[Exercise brief] Leave out the pictures, and retype the remaining data exactly.
━━━━━━━━━━━━━━━━
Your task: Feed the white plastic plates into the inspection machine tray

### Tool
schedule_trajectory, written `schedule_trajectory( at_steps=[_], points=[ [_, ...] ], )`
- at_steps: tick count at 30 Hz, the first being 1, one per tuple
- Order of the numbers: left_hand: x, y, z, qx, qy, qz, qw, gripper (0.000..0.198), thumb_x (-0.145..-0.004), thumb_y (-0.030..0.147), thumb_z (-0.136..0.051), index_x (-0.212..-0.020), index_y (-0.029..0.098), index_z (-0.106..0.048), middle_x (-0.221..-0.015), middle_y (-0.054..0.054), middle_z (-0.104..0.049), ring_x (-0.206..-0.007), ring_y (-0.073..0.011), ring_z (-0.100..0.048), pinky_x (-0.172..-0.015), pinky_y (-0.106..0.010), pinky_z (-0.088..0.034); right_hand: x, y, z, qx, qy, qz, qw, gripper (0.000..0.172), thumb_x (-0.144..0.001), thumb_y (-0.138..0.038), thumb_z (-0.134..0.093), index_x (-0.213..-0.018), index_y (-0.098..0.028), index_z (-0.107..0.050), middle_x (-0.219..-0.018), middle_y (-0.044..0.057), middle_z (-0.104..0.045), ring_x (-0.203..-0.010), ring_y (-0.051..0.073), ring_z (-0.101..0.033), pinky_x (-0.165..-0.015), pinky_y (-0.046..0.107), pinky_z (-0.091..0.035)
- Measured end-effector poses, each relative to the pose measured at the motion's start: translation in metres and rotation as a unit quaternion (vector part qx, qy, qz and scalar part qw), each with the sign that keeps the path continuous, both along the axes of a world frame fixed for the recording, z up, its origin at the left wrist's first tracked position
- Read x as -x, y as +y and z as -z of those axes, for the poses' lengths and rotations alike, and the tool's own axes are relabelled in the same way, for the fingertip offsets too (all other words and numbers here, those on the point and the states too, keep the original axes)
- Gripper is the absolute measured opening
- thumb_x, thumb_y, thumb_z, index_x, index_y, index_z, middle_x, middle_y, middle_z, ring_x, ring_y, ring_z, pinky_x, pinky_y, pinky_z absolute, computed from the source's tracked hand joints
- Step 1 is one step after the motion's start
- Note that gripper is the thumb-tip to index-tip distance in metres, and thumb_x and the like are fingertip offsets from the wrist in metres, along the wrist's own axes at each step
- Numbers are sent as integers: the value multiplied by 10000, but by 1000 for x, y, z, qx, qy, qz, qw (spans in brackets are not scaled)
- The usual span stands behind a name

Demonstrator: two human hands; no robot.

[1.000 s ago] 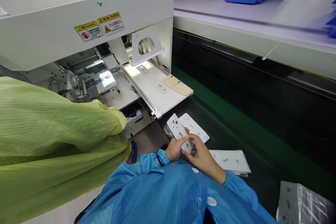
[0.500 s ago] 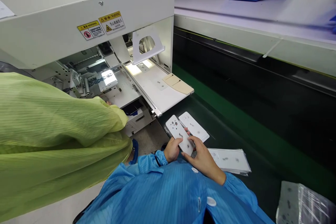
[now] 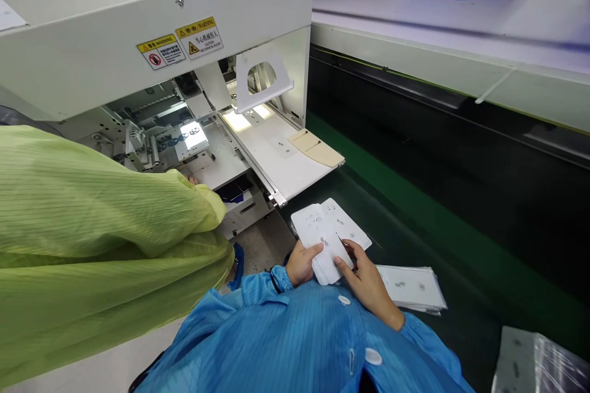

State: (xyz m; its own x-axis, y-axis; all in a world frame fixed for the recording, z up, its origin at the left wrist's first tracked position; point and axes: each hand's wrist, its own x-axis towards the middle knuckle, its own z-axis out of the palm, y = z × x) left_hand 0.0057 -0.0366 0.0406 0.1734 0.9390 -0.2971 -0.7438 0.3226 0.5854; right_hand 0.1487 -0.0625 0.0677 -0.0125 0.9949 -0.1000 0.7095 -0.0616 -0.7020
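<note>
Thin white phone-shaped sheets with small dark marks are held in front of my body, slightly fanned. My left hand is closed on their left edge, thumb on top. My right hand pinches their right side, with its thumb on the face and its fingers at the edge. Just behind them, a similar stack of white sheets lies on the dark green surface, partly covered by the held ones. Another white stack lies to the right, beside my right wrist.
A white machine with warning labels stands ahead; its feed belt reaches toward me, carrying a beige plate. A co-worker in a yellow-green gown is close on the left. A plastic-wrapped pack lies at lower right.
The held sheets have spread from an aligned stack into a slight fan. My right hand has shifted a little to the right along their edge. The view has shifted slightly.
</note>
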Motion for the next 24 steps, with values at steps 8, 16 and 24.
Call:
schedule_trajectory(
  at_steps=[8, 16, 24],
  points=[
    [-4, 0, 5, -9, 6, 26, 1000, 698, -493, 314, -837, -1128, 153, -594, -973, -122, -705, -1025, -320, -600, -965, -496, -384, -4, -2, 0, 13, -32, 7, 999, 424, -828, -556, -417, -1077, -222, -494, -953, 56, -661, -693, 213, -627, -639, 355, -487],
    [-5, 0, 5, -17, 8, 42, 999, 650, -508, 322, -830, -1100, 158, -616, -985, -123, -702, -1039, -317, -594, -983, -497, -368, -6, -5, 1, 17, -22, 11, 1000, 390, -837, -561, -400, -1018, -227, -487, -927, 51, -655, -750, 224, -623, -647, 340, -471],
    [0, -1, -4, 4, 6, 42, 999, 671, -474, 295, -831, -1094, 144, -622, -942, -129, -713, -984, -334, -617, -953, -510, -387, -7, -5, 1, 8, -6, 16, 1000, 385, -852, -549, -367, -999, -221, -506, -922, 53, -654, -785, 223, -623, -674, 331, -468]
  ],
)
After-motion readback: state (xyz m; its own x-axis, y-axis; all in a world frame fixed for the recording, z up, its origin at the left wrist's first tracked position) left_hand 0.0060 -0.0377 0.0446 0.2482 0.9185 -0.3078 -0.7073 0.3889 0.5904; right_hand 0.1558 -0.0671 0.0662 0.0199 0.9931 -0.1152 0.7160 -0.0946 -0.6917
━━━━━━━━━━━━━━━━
[Task solution]
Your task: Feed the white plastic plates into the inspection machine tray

### Tool
schedule_trajectory, written `schedule_trajectory( at_steps=[_], points=[ [_, ...] ], )`
- at_steps: tick count at 30 Hz, the first being 1, one per tuple
- Order of the numbers: left_hand: x, y, z, qx, qy, qz, qw, gripper (0.000..0.198), thumb_x (-0.145..-0.004), thumb_y (-0.030..0.147), thumb_z (-0.136..0.051), index_x (-0.212..-0.020), index_y (-0.029..0.098), index_z (-0.106..0.048), middle_x (-0.221..-0.015), middle_y (-0.054..0.054), middle_z (-0.104..0.049), ring_x (-0.206..-0.007), ring_y (-0.073..0.011), ring_z (-0.100..0.048), pinky_x (-0.172..-0.015), pinky_y (-0.106..0.010), pinky_z (-0.088..0.034); right_hand: x, y, z, qx, qy, qz, qw, gripper (0.000..0.172), thumb_x (-0.144..0.001), thumb_y (-0.138..0.038), thumb_z (-0.134..0.093), index_x (-0.213..-0.018), index_y (-0.098..0.028), index_z (-0.107..0.050), middle_x (-0.219..-0.018), middle_y (-0.044..0.057), middle_z (-0.104..0.045), ring_x (-0.203..-0.010), ring_y (-0.051..0.073), ring_z (-0.101..0.033), pinky_x (-0.165..-0.015), pinky_y (-0.046..0.107), pinky_z (-0.091..0.035)
- Measured end-effector poses, each relative to the pose measured at the motion's start: translation in metres and rotation as a unit quaternion (vector part qx, qy, qz and scalar part qw), each with the sign that keeps the path continuous, both along the axes of a world frame fixed for the recording, z up, its origin at the left wrist's first tracked position
- Read x as -x, y as +y and z as -z of those axes, for the poses' lengths and rotations alike, and the tool's own axes are relabelled in the same way, for the fingertip offsets too (all other words and numbers here, those on the point and the states too, keep the original axes)
- Gripper is the absolute measured opening
- thumb_x, thumb_y, thumb_z, index_x, index_y, index_z, middle_x, middle_y, middle_z, ring_x, ring_y, ring_z, pinky_x, pinky_y, pinky_z absolute, computed from the source's tracked hand joints
- Step 1 is one step after the motion's start
- Note that gripper is the thumb-tip to index-tip distance in metres, and thumb_x and the like are fingertip offsets from the wrist in metres, along the wrist's own axes at each step
- Numbers are sent as integers: the value multiplied by 10000, but by 1000 for x, y, z, qx, qy, qz, qw (spans in brackets are not scaled)
- The usual span stands behind a name

Demonstrator: two human hands; no robot.

[1.000 s ago] 
[0.500 s ago] 
[now] 

State: (xyz m; its own x-axis, y-axis; all in a world frame fixed for the recording, z up, its origin at the left wrist's first tracked position; point and axes: each hand's wrist, its own x-axis towards the middle knuckle, its own z-axis out of the palm, y = z × x) left_hand 0.0057 -0.0366 0.0406 0.1734 0.9390 -0.2971 -0.7438 0.3226 0.5854; right_hand 0.1487 -0.0625 0.0677 -0.0125 0.9949 -0.1000 0.7095 -0.0616 -0.7020
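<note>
Thin white phone-shaped sheets with small dark marks are held in front of my body, slightly fanned. My left hand is closed on their left edge, thumb on top. My right hand pinches their right side, with its thumb on the face and its fingers at the edge. Just behind them, a similar stack of white sheets lies on the dark green surface, partly covered by the held ones. Another white stack lies to the right, beside my right wrist.
A white machine with warning labels stands ahead; its feed belt reaches toward me, carrying a beige plate. A co-worker in a yellow-green gown is close on the left. A plastic-wrapped pack lies at lower right.
The held sheets have spread from an aligned stack into a slight fan. My right hand has shifted a little to the right along their edge. The view has shifted slightly.
</note>
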Motion for the next 24 steps, with values at steps 8, 16 and 24.
Call:
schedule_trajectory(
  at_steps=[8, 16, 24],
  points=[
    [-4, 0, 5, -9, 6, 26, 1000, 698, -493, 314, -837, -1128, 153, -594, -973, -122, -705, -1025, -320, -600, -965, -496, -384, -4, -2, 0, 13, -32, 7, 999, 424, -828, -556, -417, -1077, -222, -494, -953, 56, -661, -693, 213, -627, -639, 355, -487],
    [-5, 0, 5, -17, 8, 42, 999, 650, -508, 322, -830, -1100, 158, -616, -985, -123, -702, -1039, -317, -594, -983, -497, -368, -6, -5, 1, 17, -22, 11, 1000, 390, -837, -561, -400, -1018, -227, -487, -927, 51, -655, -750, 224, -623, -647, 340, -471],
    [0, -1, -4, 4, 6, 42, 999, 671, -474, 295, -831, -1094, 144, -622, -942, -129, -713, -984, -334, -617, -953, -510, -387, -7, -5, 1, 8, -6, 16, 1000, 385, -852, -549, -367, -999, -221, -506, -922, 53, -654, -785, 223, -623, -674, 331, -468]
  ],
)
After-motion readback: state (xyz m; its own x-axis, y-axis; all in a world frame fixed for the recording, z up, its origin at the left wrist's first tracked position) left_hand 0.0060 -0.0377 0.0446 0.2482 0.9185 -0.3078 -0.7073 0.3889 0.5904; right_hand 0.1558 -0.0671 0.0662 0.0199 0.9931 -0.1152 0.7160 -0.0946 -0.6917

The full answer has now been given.